As a web-based news organization, we recognize that even in the digital age when we have access to information from all over the world at our fingertips and satellite transmissions that can focus on images thousands of miles away, the most trusted reading is still made by those human beings who are there witnessing the events and measuring history live.
- Eric Schmidt wishes Google could save newspapers | CNN – [Newspapers] don't have a problem of demand for their product, the news. People love the news. They love reading, discussing it, adding to it, annotating it.
What if the newspaper industry does go down?
To me this presents a real tragedy in the sense that journalism is a central part of democracy. And if it can't be funded because of these business problems, then that's a real loss in terms of voices and diversity. And I don't think bloggers make up the difference. The historic model of investigative journalists in any industry is something that is very fundamental. So the question is, What can you do about this? I think it is a fair statement to say we're still looking for the right answer.
- Cancer and Statistical Illusion | Marginal Revolution – "Scientists should stop trying to cure cancer and start focusing on finding it early. It's the smart way to cheat death."
The fallacy in all of this is painful easy to spot. If we measure survival, which these studies do, with a 5 or 10 year survival rate then obviously people whose cancers are detected early will survival longer than people whose cancers are detected late.
The key question is whether people who are treated early survive longer than people whose cancers are detected early but who are not treated. In Thomas Goetz's long article there is not a single piece of evidence which demonstrates that this is true. Indeed, quite the opposite.
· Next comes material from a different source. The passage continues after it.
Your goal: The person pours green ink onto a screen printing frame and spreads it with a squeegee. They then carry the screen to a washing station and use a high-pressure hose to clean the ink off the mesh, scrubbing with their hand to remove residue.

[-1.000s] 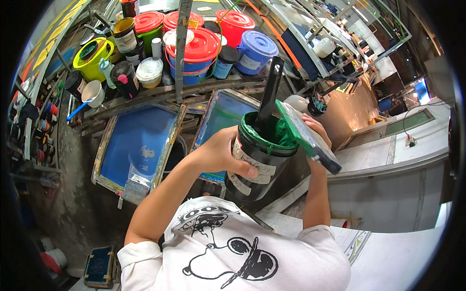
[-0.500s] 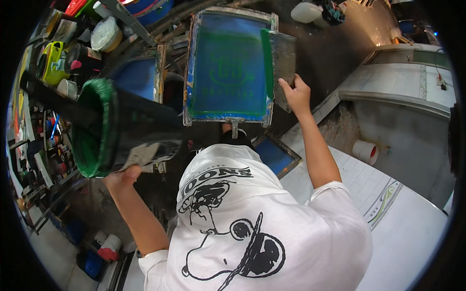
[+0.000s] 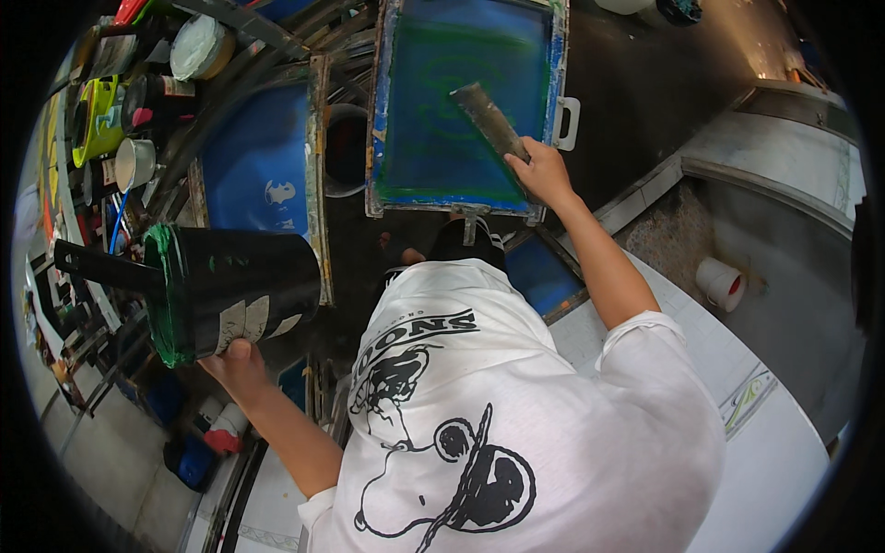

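My left hand [image 3: 238,369] is closed on a black bucket [image 3: 267,267], gripping it from below near its rim. The bucket is tipped on its side, its mouth facing left. Thick green ink [image 3: 161,300] coats the rim, and a black flat-handled tool [image 3: 101,267] sticks out of the mouth. In my right hand [image 3: 544,175] is a squeegee [image 3: 489,120], a long flat blade held at a slant over the screen-printing frame [image 3: 373,129]. Green ink is smeared over the frame's blue mesh [image 3: 429,147]. Whether the blade touches the mesh, I cannot tell.
A second blue screen [image 3: 253,152] stands left of the frame, and another [image 3: 544,267] lies low on the right. Shelves with several jars and tubs [image 3: 201,48] line the left. A white pail [image 3: 721,281] rests at the right, beyond the white tiled ledge [image 3: 673,341].
The squeegee has gone from nearly upright at the mesh's right edge to slanting across the mesh. The bucket has turned, so less of its inside shows. The view has shifted.
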### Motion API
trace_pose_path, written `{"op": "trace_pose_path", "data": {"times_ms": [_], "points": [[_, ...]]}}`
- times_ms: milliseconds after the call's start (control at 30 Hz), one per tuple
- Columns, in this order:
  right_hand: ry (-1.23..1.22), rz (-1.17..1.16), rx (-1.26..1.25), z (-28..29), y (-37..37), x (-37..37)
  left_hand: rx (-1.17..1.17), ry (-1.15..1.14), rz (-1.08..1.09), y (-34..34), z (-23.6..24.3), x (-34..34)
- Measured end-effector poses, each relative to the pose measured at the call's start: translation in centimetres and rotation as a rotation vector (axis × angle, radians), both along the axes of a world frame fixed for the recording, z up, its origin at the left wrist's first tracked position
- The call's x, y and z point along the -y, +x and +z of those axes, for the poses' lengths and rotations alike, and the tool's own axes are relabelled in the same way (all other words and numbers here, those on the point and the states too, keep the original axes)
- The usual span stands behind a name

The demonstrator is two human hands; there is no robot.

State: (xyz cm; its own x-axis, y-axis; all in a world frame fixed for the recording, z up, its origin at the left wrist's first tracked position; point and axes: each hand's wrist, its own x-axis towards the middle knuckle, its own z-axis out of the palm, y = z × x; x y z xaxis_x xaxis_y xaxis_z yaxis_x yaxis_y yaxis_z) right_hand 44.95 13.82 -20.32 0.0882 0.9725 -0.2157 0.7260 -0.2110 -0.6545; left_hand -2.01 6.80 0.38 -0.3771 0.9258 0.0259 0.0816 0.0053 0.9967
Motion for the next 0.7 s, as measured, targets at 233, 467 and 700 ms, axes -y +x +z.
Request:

- Handicapping the Next Living Room Race | HBS – For most, television remains a "lean back" activity. In other words, people turn on the television to switch off their brain.
Three-dimensional technologies will make the lean back experience even more enjoyable. Early consumer response to limited experiments in movie theaters has been positive. Tomorrow's collegiate football championship game will be broadcast in 3-D to about 80 theaters nationwide.
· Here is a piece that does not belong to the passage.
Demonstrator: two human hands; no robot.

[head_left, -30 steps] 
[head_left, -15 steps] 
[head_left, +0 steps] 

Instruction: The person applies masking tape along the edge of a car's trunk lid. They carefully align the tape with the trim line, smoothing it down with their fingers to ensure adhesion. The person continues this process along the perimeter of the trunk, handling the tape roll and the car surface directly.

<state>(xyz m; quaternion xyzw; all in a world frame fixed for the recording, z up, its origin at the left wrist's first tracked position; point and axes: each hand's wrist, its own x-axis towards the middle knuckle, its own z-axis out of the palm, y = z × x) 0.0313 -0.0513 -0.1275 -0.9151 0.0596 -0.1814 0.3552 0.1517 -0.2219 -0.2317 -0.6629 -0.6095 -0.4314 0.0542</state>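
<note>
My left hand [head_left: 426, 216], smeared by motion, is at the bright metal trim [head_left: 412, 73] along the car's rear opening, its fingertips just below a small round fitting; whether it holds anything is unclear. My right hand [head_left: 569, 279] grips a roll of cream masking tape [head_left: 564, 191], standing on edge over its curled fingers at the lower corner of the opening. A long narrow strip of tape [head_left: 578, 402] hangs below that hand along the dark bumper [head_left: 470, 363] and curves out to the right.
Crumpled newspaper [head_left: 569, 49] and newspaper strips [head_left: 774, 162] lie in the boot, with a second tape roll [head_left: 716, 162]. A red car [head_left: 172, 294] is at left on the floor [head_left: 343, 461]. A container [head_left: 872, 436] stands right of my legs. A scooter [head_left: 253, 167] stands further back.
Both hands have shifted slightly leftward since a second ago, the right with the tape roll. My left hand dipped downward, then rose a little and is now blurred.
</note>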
British Sky Broadcasting Group is already gearing up to broadcast 3-D soccer matches to consumers' homes in England. Television companies have started to produce "3-D ready" televisions that refresh images at high enough speeds to support non-headache-inducing 3-D programming.
- Why the New York Times Won’t Cease Printing | Seeking Alpha – The New York Times is not a small newspaper. It has an enormous display-advertisement inventory, and sells most of it at high rates. It's also incredibly well placed to go national, as smaller papers close, and become a replacement for people who've lost their local paper and who shudder at the prospect of ever reading USA Today.
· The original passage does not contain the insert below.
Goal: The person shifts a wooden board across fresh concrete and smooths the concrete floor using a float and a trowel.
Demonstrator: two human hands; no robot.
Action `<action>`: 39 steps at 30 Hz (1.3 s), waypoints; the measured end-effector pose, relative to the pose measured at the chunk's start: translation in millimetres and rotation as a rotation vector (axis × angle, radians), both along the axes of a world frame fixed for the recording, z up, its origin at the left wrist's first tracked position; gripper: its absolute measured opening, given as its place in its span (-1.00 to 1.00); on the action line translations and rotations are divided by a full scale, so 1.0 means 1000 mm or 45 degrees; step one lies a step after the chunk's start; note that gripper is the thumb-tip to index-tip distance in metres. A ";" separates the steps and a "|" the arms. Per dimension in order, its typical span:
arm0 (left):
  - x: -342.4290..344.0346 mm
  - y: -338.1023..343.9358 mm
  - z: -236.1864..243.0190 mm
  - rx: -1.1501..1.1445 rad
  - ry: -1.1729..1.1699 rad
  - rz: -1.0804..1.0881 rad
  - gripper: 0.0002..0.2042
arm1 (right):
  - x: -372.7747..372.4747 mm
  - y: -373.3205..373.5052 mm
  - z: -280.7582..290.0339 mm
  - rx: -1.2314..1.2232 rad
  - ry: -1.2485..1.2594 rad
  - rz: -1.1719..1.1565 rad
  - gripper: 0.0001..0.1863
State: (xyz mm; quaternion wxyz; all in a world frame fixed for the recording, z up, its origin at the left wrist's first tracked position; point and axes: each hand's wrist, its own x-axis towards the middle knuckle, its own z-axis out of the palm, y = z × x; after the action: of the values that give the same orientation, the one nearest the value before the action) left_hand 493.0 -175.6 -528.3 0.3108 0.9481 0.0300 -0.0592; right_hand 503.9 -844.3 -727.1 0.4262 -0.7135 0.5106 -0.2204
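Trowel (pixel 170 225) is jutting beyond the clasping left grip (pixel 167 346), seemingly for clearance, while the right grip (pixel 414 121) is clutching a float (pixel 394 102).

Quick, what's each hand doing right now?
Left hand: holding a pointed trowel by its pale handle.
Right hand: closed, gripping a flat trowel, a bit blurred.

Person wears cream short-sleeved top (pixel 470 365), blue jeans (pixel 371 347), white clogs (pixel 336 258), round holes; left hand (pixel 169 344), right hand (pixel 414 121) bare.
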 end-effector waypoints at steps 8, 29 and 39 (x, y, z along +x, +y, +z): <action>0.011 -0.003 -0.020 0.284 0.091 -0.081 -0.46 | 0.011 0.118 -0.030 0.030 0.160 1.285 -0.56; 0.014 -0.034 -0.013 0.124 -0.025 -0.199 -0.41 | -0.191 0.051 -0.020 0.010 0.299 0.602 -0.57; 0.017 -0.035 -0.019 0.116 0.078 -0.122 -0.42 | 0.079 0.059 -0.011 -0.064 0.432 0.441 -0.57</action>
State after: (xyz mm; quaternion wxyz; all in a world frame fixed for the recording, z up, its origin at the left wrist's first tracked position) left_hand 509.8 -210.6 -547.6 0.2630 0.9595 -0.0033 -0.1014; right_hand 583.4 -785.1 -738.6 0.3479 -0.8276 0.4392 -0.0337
Hirschorn, by contrast, is thinking small: He calls the Huffington Post "the prototype for the future of journalism", and singles out the NYT's DealBook blog as "a cash cow for The Times". I'm not sure what Hirschorn's idea of a cash cow is, but that characterization just looks strange coming, as it does, in the wake of Hirschorn's easy dismissal of the extremely-lucrative T Magazine as "lifestyle fluff". I can assure Hirschorn that DealBook's email ads make a lot less money than T's luxury gloss.